Inhibition of PDE3B expression by NF-κB. A: PDE3B inhibition after NF-κB activation by TNF-α treatment. PDE3B mRNA was examined in HepG2 cells after TNF-α treatment (20 ng/mL) (n = 3). B: Inhibition of TNF-α activity by IκBα. PDE3B expression was determined after TNF-α treatment of HepG2 cells that were stably transfected by an ssIκBα expression vector. C: TNF-α effect in p65-KO cells. PDE3B mRNA was examined in primary hepatocytes of L-p65-KO mice following TNF-α treatment for 30 min in vitro. Data are mean ± SEM (n = 3). *P < 0.05.
Inhibition of PDE3B Gene Promoter by NF-κB
As a transcription factor, NF-κB regulates gene expression through direct interaction with the gene promoter DNA. Potential NF-κB binding sites were searched in the PDE3B gene promoter through analysis of the nucleotide sequence. Three sites were identified in the mouse PDE3B gene promoter (Fig. 6A). Interaction of those sites with NF-κB was tested with EMSA through a competition against a classical NF-κB probe (Fig. 6B). All three sites competed with the classical probe, but with different efficiency. Site b exhibited the strongest competition, suggesting that it has the highest binding affinity to NF-κB protein. A radiolabeled probe was made from site b and further tested for NF-κB interaction in a supershift assay. The DNA-protein complex was shifted by the antibody to the NF-κB p50 subunit but not by the antibodies to c-JUN or Sp1 (Fig. 6B), suggesting that the probe specifically interacted with the NF-κB protein. The function of NF-κB sites was tested in the gene promoter of the luciferase reporter assay. The PDE3B promoter was inhibited by p65 in cotransfection, and the inhibition was blocked by IκBα in cotransfection (Fig. 6C). These data suggest that NF-κB inhibits PDE3B transcription through DNA-binding sites in the gene promoter.
Figure 6.
Inhibition of PDE3B gene promoter by NF-κB. A: NF-κB binding sites in PDE3B gene promoter. The sites were identified by sequence analysis. B: Characterization of the NF-κB sites a, b, and c in gel shift assays. NF-κB was activated in hepatocytes by TNF-α, and the nuclear extracts were used in EMSA. In the competition assay, cold probes of NF-κB sites were used to compete with the radiolabeled authentic NF-κB probe. NF-κB site b of PDE3B was radiolabeled and used as a probe in the supershift assay with antibodies to p50 (α p50), c-JUN (α Jun), and Sp1 (α Sp1). C: Inhibition of PDE3B gene promoter by p65. The PDE3B-luciferase reporter was cotransfected with a p65 or an ssIκBα expression vector (μg) in HepG2 cells. The luciferase activity was normalized with the internal control (Renilla luciferase). Data are mean ± SEM (n = 3). **P < 0.01. ATG, adenine thymine guanine; bp, base pair; luc, luciferase.

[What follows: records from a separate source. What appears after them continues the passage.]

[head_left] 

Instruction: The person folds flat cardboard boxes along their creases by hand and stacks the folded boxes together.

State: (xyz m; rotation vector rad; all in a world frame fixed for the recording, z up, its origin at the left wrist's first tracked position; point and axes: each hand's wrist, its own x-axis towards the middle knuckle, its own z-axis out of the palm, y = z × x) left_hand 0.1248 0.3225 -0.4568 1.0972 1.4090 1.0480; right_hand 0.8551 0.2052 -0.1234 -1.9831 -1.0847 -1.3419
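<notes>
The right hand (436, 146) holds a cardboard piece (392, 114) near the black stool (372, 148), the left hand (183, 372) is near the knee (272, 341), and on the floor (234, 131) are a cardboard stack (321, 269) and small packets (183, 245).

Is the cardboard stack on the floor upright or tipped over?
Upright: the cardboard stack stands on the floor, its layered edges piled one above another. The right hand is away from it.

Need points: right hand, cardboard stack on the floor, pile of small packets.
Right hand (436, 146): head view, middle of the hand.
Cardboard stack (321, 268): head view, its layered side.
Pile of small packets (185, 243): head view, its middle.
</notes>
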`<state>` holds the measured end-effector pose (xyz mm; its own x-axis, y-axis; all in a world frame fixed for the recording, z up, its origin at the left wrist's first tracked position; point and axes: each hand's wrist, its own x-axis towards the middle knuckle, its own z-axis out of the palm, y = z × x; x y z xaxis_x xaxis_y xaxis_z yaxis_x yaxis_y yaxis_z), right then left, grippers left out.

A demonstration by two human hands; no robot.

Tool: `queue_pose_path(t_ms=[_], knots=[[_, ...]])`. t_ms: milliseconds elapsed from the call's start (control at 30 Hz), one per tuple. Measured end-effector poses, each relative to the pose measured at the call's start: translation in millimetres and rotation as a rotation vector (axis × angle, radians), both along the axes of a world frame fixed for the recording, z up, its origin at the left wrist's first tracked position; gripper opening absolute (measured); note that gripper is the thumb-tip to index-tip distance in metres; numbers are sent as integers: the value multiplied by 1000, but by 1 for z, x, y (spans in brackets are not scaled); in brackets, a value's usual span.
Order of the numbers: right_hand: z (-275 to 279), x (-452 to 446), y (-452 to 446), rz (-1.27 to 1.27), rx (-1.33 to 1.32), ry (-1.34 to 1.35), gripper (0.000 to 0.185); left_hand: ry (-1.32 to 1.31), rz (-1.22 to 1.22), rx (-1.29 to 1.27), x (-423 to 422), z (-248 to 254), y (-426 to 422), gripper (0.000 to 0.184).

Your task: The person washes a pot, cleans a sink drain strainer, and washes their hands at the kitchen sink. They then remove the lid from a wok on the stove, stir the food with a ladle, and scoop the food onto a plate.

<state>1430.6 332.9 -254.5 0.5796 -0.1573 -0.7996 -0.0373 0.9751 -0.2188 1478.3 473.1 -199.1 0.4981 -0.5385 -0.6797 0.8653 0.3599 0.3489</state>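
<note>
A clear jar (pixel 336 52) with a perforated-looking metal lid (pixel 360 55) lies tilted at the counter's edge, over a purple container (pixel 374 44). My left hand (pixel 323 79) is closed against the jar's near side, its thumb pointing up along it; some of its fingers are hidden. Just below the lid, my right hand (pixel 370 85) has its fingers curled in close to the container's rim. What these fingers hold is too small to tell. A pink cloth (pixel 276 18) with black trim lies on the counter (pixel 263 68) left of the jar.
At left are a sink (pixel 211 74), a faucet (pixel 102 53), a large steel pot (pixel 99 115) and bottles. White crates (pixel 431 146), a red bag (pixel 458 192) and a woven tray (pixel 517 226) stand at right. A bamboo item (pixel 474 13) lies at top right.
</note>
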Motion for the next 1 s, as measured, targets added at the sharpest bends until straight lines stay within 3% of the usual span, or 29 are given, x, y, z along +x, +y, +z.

Energy Balance and Systemic Inflammation
Energy balance was monitored in KO mice by checking body weight, body composition, food intake, and metabolic rate. Those parameters were not altered in L-p65-KO mice on the HFD (Fig. 7A–E) or chow diet (Fig. 7F). Systemic inflammatory status was examined by measuring plasma proinflammatory cytokines in mice on HFD, including TNF-α, IL-6, IL-1β, IL-10, IL-15, and vascular endothelial growth factor (VEGF). The cytokine levels were not altered in KO mice in nonfasted or fasted conditions (Fig. 7G and H). These data suggest that p65 inactivation in liver does not alter the energy balance and systemic inflammatory status in mice.
Figure 7.
Energy balance and inflammatory cytokines. Energy balance was determined by analysis of body weight, body composition, energy metabolism, and food intake in the mice. A: Body weight. B: Body fat. C: Body lean mass. D: Food intake. Data represent average food intake over 3 days in the metabolic cage at 14 weeks on HFD. E: Energy expenditure. The test was performed after 4 weeks on HFD, and the data were normalized with body lean mass. F: Body weight on chow diet. G: Plasma cytokines in nonfasted mice. H: Plasma cytokines in overnight-fasted mice. Data are mean ± SEM (n = 9–12).
Discussion
This study provides evidence that systemic insulin sensitivity is enhanced by liver-selective NF-κB inactivation in diet-induced obese mice, suggesting a role of hepatic NF-κB in the regulation of insulin sensitivity. The observation is consistent with that reported for hepatic IKKβ activities in overexpression and KO studies (3,4); however, the molecular mechanism of NF-κB action is different from those reported for IKKβ. IKKβ was reported to inhibit insulin sensitivity through induction of IL-1β (3) or IL-6 expression (4). The relative significance of the two cytokines is unknown in the IKKβ model. In addition, the cytokines are controversial in the pathogenesis of insulin resistance because their activities are not observed in the induction of insulin resistance in all studies (19). Although NF-κB was reported to mediate IKKβ activity, the role of PDE3B was not found downstream of NF-κB in those early studies (3,4). A novel finding of the current study is that PDE3B is a target gene of NF-κB in the regulation of insulin sensitivity. The data suggest that increased PDE3B after NF-κB inactivation contributes to insulin sensitivity in L-p65-KO mice, which involves a reduction in cAMP activity.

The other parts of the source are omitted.